Он являлся верноподданным немецкой философии и поэзии, а я отчаянным франкофилом - декартистом, вольтеровцем, раблэвцем, стендалистом, флоберовцем, бодлеровцем, вэрлэнистом и т, д. Я считал немцев лжемудрыми, лжеглубокими, безвкусными, напыщенными. А он моих французов легкоумными "фейерверковщиками", фразерами, иронико-скептиками, у которых ничего нет за душой.
Вероятно, оба мы были не очень-то справедливы - я по молодости лет, а он по наивности старого мистика с лицом католического монаха XII века. Ведь автор философии и теории символизма, книги стихов "Пепел", посвященной Некрасову (хорошие стихи!), и великолепного романа "Петербург", инсценированного при советской власти и вставленного во 2-м МХАТе, этот полусоветский автор все еще вертел столы, беседуя с бесплотными духами. К слову, и Зинаида Райх, брошенная Есениным, но еще не пленившая Мейерхольда, тоже вертела их с Борисом Николаевичем.
А Есенин, фыркая, говорил:
- Андрея Белого хочет в мужья заарканить.
Действительно: Райх и бесплотные духи!..
Весьма подозрительная была тут гармония, подозрительное родство душ.
Третьим великим спорщиком нашей компании был поэт Осип Мандельштам. Но у него на споры было меньше времени: чтобы читать в подлиннике сонеты Петрарки, он тогда рьяно изучал итальянский язык по толстому словарю, кажется, Макарова. Поэт дал зарок ежедневно до обеда зазубривать сто итальянских слов.
Наш обед состоял из прохладного супа с жесткими серыми макаронами и коровьего вымени.
Садясь за стол, кокгебельянцы обычно говорили:
- Что в вымени тебе моем?
А под конец лета даже произошел серьезный бунт.
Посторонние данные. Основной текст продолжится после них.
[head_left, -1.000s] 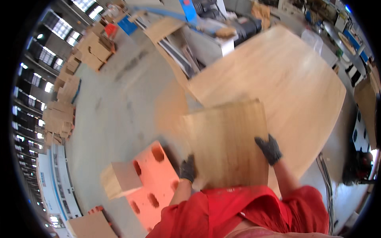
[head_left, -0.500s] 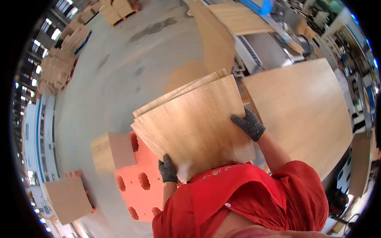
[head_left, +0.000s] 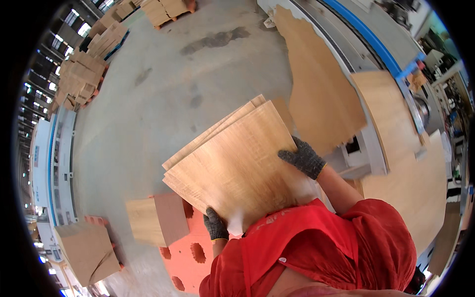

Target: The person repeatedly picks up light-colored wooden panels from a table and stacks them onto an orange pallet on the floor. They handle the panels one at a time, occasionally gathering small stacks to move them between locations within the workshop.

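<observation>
Right hand [head_left: 303, 158] grips right edge of wood-grain boards [head_left: 235, 163], frame centre; left hand [head_left: 215, 225] grips lower-left edge. Opposed holds, near edge seemingly against red apron [head_left: 302, 225], likely stop fanned stack sliding.

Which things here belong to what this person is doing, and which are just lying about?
In the job:
Wood panels, loosely stacked
Left hand, gloved, holding their lower-left edge
Right hand, gloved, holding their right edge

Apparently just lying about:
Ragged brown sheet
Cardboard boxes, far left
Orange slab with holes, untouched; role unclear
</observation>
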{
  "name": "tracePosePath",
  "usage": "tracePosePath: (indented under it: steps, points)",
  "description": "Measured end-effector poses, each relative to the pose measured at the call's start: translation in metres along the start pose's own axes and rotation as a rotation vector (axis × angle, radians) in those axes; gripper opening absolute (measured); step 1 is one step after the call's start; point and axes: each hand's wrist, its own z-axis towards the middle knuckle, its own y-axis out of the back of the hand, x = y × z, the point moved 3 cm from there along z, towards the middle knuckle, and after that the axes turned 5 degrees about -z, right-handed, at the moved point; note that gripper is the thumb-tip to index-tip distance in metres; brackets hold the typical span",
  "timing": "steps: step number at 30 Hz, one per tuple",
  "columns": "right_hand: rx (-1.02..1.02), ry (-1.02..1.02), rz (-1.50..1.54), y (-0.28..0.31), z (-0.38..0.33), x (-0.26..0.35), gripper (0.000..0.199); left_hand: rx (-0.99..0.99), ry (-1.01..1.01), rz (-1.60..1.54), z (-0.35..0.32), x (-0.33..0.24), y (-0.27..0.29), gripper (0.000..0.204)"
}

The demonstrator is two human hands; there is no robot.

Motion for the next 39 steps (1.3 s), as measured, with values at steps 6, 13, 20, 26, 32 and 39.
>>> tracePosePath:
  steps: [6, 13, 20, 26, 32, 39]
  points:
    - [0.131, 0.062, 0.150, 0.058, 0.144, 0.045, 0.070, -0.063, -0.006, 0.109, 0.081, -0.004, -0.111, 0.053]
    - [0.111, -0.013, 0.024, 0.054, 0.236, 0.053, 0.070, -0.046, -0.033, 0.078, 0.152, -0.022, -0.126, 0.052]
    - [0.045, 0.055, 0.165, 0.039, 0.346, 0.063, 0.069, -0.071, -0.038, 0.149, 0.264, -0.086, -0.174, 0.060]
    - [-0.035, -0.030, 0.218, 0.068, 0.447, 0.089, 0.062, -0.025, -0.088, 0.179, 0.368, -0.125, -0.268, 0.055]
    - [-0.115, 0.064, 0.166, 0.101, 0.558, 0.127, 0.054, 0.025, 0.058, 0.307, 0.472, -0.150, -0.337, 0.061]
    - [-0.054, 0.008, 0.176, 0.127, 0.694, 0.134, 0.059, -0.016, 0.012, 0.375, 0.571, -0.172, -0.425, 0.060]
Беспанталонные "аполлоны" явились разъяренной толпой под окна директорского домика.
- Долой вымя!.. Долой вымя!.. - скандировали они громоподобно.
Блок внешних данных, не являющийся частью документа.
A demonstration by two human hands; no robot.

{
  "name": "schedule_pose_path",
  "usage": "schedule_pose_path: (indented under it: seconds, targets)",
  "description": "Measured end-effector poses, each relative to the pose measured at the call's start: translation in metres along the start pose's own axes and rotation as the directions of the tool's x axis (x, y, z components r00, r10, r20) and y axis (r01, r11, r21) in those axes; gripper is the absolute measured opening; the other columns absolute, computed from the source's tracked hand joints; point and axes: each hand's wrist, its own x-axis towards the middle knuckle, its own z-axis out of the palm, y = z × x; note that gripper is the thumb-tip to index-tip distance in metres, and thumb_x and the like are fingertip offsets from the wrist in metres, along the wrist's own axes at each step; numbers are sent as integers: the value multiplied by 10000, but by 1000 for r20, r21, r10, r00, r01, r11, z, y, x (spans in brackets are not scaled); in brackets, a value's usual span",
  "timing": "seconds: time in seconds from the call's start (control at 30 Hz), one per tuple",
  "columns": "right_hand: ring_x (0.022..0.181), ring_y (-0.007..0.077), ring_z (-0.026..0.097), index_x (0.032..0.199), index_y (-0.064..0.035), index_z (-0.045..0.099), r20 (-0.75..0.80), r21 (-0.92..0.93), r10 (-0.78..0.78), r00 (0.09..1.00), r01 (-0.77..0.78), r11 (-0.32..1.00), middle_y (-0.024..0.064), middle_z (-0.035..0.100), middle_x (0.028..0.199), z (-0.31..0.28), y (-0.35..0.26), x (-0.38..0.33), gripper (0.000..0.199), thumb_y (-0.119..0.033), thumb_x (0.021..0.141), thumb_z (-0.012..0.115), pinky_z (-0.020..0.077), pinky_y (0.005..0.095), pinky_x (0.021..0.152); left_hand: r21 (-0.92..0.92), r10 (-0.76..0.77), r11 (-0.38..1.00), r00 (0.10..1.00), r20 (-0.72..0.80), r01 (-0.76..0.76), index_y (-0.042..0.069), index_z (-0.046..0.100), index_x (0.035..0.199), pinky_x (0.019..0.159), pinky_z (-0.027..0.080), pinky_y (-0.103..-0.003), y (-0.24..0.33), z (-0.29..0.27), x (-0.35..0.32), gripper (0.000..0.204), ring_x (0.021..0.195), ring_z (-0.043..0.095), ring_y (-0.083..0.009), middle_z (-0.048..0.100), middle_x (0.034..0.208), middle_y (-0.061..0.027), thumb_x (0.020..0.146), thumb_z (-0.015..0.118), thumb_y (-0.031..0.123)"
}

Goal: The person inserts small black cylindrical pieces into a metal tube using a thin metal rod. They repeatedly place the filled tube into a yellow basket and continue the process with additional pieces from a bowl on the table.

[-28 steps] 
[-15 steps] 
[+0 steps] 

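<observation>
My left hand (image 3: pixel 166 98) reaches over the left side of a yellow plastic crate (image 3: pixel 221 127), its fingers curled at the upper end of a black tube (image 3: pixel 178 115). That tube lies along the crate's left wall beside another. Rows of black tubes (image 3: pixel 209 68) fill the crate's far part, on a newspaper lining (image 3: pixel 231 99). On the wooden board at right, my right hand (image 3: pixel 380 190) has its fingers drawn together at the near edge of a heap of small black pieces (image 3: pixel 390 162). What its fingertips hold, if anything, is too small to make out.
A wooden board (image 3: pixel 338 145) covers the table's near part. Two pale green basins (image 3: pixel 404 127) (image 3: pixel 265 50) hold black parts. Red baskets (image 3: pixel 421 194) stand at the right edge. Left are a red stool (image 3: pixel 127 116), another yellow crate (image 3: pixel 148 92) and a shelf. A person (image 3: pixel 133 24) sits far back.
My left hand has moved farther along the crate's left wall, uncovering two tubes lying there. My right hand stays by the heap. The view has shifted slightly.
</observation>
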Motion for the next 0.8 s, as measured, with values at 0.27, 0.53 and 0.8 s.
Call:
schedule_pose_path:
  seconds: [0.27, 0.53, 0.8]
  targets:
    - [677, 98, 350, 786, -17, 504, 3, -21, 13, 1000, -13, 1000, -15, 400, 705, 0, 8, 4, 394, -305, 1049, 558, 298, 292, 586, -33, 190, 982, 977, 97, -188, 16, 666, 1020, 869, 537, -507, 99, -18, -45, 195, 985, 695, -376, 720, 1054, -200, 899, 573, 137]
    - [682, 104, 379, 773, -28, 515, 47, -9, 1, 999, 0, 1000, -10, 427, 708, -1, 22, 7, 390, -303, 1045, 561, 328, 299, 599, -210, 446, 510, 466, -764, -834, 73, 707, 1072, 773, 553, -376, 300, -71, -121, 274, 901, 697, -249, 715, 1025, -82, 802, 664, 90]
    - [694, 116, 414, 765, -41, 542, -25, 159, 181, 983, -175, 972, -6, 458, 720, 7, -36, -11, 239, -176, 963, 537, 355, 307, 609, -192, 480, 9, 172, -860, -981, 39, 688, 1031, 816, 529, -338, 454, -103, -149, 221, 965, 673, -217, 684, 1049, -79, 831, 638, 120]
И грозили объявлением всеобщей голодовки.
- Неужели это и вправду было? - недоверчиво спрашивает теперешняя литературная молодежь, отворачивая в Доме творчества свои избалованные носы от благородных мясных котлет.
- Ей-богу! Старые коктебельянцы профессора - Десницкий, Эйхенбаум, Томашевский, Жирмунский, писатели Всеволод Иванов, Шкловский и поэтесса Ольга Берггольц могут вам подтвердить это. К счастью, все они еще здравствуют.
Андрей Белый ежедневно светился. Светились его бледнофиалковые глаза, его лысина, похожая на фарфоровое перевернутое блюдце; его редкие серебряные космочки, красиво обрамляющие лысину. Поэтому вначале мне даже было как-то совестно спорить с Борисом Николаевичем. Но постепенно я привык.
А Мандельштам преимущественно витал в облаках и выше.
У него тоже были редкие космочки, но пегие; была и лысина, но еще не фарфоровая; он также напоминал монаха, но перешедшего в католицизм из веры иудейской. Говорил Осип Эмильевич презабавно - гнусаво, в гайморитный нос, и нараспев: "Вы зна-а-а-аете, Анато-о-олий, сего-о-о-одня вы-ыы-ымя застря-я-я-яло у меня-я-я-я в го-о-о-орле". Так в эпоху расцвета акмеизма модные поэты читали в литературных салонах свои стихи. На первых порах это поглупение, вызывая улыбку, мешало мне дискутировать. Но мало-помалу и тут я привык.
Администрация нашего Дома творчества, вероятно из почтения к космочкам, посадила их в столовой за один столик. Доброе намерение совершенно испортило обоим лето. Ложноклассическая декламация Осипа Эмильевича и невероятное произношение итальянских слов, слов Данте и Петрарки, ужасно раздражало Андрея Белого. Мандельштам, как человек тонко чувствующий, сразу все понял. И это, в свою очередь, выводило его из душевного равновесия.
В нашей столовой перерыв между первым блюдом и вторым всякий раз был мучительно длинным. Чем же заполнить его? Как же быть-то? В придачу ко всему мнительному поэту казалось, что Андрею Белому он (Осип Мандельштам!) совершенно неизвестен.